As opposed to traditional optical microscopy that uses light and lenses to magnify images of small samples, scanning probe microscopy is a technique that uses a probe – in this case, a nano-SQUID – to scan and measure some property (e.g., magnetic field) at different points of a sample, forming an image of the entire surface – a bit like creating a heat map of a hand by taking a thermometer and measuring the temperature at individual points on the hand.

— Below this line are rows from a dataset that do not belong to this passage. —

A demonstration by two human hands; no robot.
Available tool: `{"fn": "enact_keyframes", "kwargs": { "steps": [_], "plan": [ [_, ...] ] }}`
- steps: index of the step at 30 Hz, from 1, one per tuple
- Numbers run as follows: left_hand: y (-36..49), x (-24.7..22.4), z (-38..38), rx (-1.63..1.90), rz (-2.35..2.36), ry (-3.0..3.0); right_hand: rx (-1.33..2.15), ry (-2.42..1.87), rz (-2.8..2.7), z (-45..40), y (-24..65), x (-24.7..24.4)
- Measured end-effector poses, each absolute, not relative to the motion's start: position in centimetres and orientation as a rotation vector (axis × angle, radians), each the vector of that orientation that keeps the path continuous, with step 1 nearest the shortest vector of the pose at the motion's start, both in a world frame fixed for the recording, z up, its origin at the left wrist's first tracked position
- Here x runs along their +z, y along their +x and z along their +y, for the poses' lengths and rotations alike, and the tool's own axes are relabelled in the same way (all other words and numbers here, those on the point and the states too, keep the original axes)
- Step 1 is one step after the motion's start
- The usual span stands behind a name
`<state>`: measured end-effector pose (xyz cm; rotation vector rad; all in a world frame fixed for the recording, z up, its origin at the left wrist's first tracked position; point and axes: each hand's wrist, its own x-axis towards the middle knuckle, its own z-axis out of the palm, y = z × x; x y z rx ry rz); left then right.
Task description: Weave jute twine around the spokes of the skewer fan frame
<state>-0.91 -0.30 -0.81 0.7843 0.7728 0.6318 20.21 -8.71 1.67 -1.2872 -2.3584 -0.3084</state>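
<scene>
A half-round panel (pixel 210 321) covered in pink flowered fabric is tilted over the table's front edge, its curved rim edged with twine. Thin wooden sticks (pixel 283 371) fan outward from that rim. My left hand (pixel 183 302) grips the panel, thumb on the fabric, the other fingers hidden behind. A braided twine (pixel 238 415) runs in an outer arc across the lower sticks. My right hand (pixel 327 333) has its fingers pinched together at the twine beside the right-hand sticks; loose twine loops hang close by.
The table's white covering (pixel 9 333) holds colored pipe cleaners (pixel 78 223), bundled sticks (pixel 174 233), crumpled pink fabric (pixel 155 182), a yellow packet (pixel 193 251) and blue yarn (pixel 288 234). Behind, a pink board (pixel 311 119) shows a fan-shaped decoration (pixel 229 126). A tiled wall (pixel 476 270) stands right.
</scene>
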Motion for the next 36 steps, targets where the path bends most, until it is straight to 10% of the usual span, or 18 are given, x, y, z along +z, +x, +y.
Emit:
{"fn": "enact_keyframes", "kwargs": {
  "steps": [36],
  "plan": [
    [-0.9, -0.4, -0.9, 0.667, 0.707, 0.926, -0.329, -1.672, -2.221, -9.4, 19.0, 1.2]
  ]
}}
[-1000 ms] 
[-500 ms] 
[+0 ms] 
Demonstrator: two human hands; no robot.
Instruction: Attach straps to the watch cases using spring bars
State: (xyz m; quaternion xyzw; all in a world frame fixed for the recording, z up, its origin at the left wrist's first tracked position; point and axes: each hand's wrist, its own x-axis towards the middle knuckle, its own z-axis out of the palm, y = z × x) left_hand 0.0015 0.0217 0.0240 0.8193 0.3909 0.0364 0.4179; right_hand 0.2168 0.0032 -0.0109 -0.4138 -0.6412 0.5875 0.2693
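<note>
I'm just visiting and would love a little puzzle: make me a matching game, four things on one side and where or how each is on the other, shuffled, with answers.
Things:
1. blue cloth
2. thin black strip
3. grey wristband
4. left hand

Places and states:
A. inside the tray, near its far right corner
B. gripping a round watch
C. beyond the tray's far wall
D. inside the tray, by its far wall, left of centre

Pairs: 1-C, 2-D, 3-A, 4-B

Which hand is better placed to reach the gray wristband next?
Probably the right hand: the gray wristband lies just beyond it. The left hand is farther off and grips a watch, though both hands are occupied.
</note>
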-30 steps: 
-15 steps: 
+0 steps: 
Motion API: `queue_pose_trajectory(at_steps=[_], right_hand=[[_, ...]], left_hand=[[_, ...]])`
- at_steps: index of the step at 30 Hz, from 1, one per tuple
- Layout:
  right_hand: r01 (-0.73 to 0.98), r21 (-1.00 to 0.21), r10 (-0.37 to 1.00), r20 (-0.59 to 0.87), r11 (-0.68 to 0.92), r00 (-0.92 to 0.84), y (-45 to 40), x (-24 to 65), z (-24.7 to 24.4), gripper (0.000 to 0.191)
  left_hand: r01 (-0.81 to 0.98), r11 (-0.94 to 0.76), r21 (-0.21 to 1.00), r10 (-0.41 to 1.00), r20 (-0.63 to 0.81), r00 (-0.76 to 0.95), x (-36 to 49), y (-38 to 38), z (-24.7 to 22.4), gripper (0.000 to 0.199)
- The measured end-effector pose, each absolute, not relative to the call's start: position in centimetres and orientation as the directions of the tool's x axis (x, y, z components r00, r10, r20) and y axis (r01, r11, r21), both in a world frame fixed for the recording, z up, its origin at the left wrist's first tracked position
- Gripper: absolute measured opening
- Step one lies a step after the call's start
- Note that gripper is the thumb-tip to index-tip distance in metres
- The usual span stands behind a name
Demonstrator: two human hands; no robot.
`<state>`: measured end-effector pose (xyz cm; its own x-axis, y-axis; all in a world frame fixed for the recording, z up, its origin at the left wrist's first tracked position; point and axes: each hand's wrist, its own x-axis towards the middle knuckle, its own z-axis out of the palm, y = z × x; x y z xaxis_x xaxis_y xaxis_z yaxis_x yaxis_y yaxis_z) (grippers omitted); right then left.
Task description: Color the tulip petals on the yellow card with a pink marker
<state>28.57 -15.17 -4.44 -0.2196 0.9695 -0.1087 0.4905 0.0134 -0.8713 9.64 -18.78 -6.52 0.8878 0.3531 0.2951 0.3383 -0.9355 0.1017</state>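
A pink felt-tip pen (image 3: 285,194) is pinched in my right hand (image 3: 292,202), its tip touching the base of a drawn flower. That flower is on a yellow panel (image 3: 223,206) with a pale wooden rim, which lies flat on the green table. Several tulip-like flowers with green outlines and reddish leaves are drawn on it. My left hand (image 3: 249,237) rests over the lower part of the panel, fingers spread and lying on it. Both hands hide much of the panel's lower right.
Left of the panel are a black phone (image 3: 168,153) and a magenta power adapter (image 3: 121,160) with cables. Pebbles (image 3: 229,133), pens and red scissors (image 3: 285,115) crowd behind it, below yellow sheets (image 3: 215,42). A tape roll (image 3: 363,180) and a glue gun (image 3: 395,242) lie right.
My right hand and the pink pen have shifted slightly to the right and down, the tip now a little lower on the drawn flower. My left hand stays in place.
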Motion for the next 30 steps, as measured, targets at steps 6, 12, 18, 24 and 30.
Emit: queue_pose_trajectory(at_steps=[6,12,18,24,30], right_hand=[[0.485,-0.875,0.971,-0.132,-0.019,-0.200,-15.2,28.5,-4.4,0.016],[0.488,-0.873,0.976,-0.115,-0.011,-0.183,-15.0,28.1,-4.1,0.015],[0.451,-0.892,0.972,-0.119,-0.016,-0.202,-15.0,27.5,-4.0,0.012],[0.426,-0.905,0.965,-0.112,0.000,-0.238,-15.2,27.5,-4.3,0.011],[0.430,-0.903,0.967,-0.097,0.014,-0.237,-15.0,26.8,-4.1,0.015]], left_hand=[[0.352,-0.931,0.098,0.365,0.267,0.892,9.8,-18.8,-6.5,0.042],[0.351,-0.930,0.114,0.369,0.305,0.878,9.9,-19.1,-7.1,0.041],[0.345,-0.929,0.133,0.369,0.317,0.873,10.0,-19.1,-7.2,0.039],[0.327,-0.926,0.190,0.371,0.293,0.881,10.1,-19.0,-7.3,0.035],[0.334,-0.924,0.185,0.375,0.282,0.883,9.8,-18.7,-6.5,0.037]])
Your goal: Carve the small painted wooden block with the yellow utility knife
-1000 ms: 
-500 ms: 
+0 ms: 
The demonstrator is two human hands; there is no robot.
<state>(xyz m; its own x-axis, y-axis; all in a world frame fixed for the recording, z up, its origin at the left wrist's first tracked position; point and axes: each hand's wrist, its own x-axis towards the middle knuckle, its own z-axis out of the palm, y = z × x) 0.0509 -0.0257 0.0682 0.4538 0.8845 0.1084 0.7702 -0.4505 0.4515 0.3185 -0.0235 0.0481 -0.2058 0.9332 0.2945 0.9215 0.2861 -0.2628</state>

Apart from having very sensitive SQUIDs, there are also geometrical challenges when it comes to using them as scanning probes: They need to be as small as possible to attain the highest image resolution, and they need to get as close as possible to the sample to enable the imaging of ever smaller magnetic features. Postdoctoral fellows Yonathan Anahory and Denis Vasyukov, and Ph.D. student Lior Embon, along with other colleagues in the lab of Prof. Eli Zeldov of the Condensed Matter Physics Department, have risen to the challenge – as reported in Nature Nanotechnology – thanks to a unique setup: They took a hollow quartz tube and pulled it into a very sharp point – the ideal geometry for a scanning probe microscope. They then succeeded in fabricating a SQUID encircling the ring of the tip, which measures a mere 46 nm in diameter, making it the smallest SQUID to date. They proceeded in gluing the tube to a quartz tuning fork and constructing a scanning microscope, which has enabled them to achieve magnetic imaging at distances as small as a few nanometers from the sample. In contrast, current SQUIDs are usually made using lithography on flat silicon chips, limiting their size and their ability to get very close to the surface. “In fact, we have the opposite problem of having to prevent the probe from ‘crashing’ into the sample,” says Embon. “While there exist SQUIDs with higher sensitivities to uniform magnetic fields, it is the combination of high sensitivity, proximity of the probe to the sample and its minute dimension that makes the overall resolution, accuracy and sensitivity of the device record-breaking.” So much so that if the right conditions can be achieved, this so-called nano-SQUID-on-tip is heralded to hold the potential to measure the magnetic field due to the spin of a single electron – the Holy Grail of magnetic imaging.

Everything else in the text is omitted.